WORK INSTRUCTION: In the copy of the lines below, leave out pictures and print everything else exactly.

DATA SHOWN:
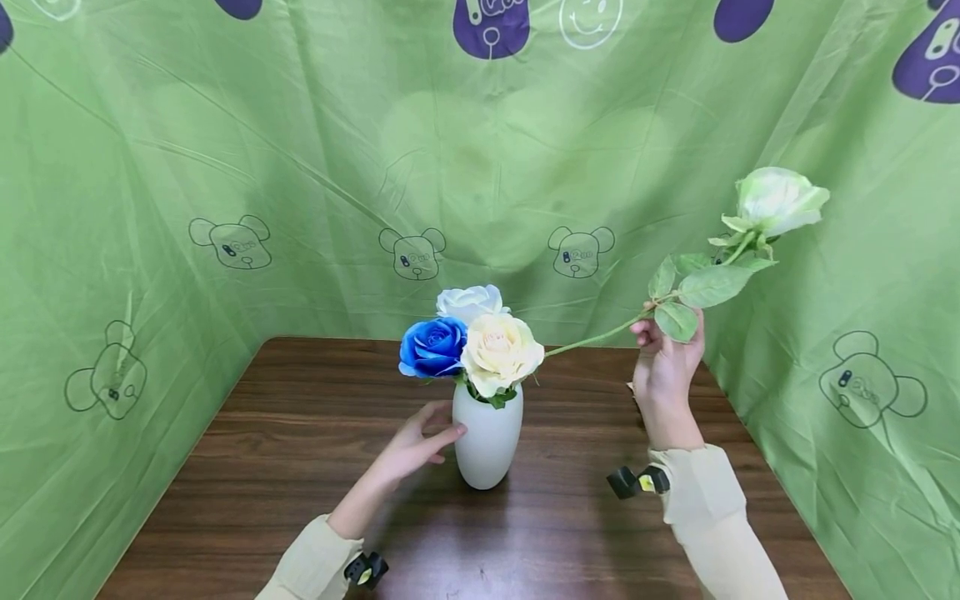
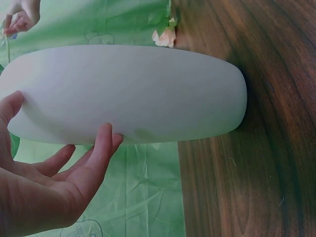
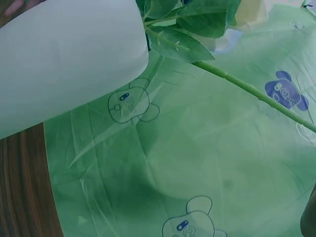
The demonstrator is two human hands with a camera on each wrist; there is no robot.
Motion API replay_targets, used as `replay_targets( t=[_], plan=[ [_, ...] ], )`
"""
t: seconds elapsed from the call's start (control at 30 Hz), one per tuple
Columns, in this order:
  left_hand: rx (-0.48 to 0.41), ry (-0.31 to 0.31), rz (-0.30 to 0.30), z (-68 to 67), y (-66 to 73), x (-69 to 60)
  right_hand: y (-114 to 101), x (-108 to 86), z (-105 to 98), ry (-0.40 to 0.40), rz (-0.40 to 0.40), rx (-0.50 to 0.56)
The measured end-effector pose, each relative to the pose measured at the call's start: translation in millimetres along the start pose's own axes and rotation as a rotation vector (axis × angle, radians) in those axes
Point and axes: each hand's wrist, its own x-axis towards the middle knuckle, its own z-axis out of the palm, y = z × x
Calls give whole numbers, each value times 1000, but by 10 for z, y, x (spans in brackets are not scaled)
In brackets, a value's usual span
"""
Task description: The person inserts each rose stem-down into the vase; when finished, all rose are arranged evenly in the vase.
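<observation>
A white vase [image 1: 487, 442] stands upright on the table, holding a blue rose [image 1: 432, 347], a cream rose [image 1: 501, 352] and a pale blue-white rose [image 1: 472, 302]. Against its left side, my left hand [image 1: 420, 437] steadies it, thumb in front and fingers curving along the side [image 2: 69, 185]. Off to the right, my right hand [image 1: 671, 358] pinches the leafy stem of a white-green rose [image 1: 780, 202], bloom up and slanting away from the vase. Its lower stem [image 3: 247, 89] runs toward the cream rose; the tip is hidden behind the blooms and leaves.
The brown wooden table [image 1: 300, 467] is enclosed by green printed cloth [image 1: 330, 183] at the back and sides. On the table beyond the vase lies a peach-coloured flower [image 2: 165, 37], mostly hidden by my right hand in the head view.
</observation>
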Motion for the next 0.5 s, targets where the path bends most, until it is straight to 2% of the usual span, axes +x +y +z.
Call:
replay_targets(
  t=[0.3, 0.5],
  plan=[
    [-2, -3, 0, 1, 10, -1, 147, -116, 196, -183, -18, -273],
    [-1, 1, 1, 4, 4, -3, 270, -199, 288, -306, 73, -377]
  ],
)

ANSWER SPACE:
The demonstrator is two human hands with a camera on each wrist; there is no robot.
Motion API replay_targets, used as `replay_targets( t=[_], plan=[ [_, ...] ], )`
"""
t: seconds elapsed from the call's start (control at 30 Hz), one per tuple
Columns, in this order:
  left_hand: rx (-0.48 to 0.41), ry (-0.31 to 0.31), rz (-0.30 to 0.30), z (-68 to 67), y (-66 to 73), x (-69 to 60)
  right_hand: y (-114 to 101), x (-108 to 86), z (-105 to 98), ry (-0.40 to 0.40), rz (-0.40 to 0.40), rx (-0.50 to 0.56)
The measured end-effector pose, each relative to the pose measured at the call's start: translation in millimetres along the start pose's own axes and rotation as a rotation vector (axis × angle, radians) in those axes
Point and axes: each hand's wrist, its own x-axis towards the middle knuckle, its own z-axis out of the palm, y = z × x
Calls give whole numbers, each value times 1000, but by 10 for z, y, x (spans in brackets are not scaled)
In brackets, a value's usual span
"""
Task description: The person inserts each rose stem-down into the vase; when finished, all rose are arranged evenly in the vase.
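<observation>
A white vase [image 1: 487, 442] stands upright on the table, holding a blue rose [image 1: 432, 347], a cream rose [image 1: 501, 352] and a pale blue-white rose [image 1: 472, 302]. Against its left side, my left hand [image 1: 420, 437] steadies it, thumb in front and fingers curving along the side [image 2: 69, 185]. Off to the right, my right hand [image 1: 671, 358] pinches the leafy stem of a white-green rose [image 1: 780, 202], bloom up and slanting away from the vase. Its lower stem [image 3: 247, 89] runs toward the cream rose; the tip is hidden behind the blooms and leaves.
The brown wooden table [image 1: 300, 467] is enclosed by green printed cloth [image 1: 330, 183] at the back and sides. On the table beyond the vase lies a peach-coloured flower [image 2: 165, 37], mostly hidden by my right hand in the head view.
</observation>
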Motion for the next 0.5 s, targets where the path bends most, until it is straight to 2% of the usual span, axes +x +y +z.
Call:
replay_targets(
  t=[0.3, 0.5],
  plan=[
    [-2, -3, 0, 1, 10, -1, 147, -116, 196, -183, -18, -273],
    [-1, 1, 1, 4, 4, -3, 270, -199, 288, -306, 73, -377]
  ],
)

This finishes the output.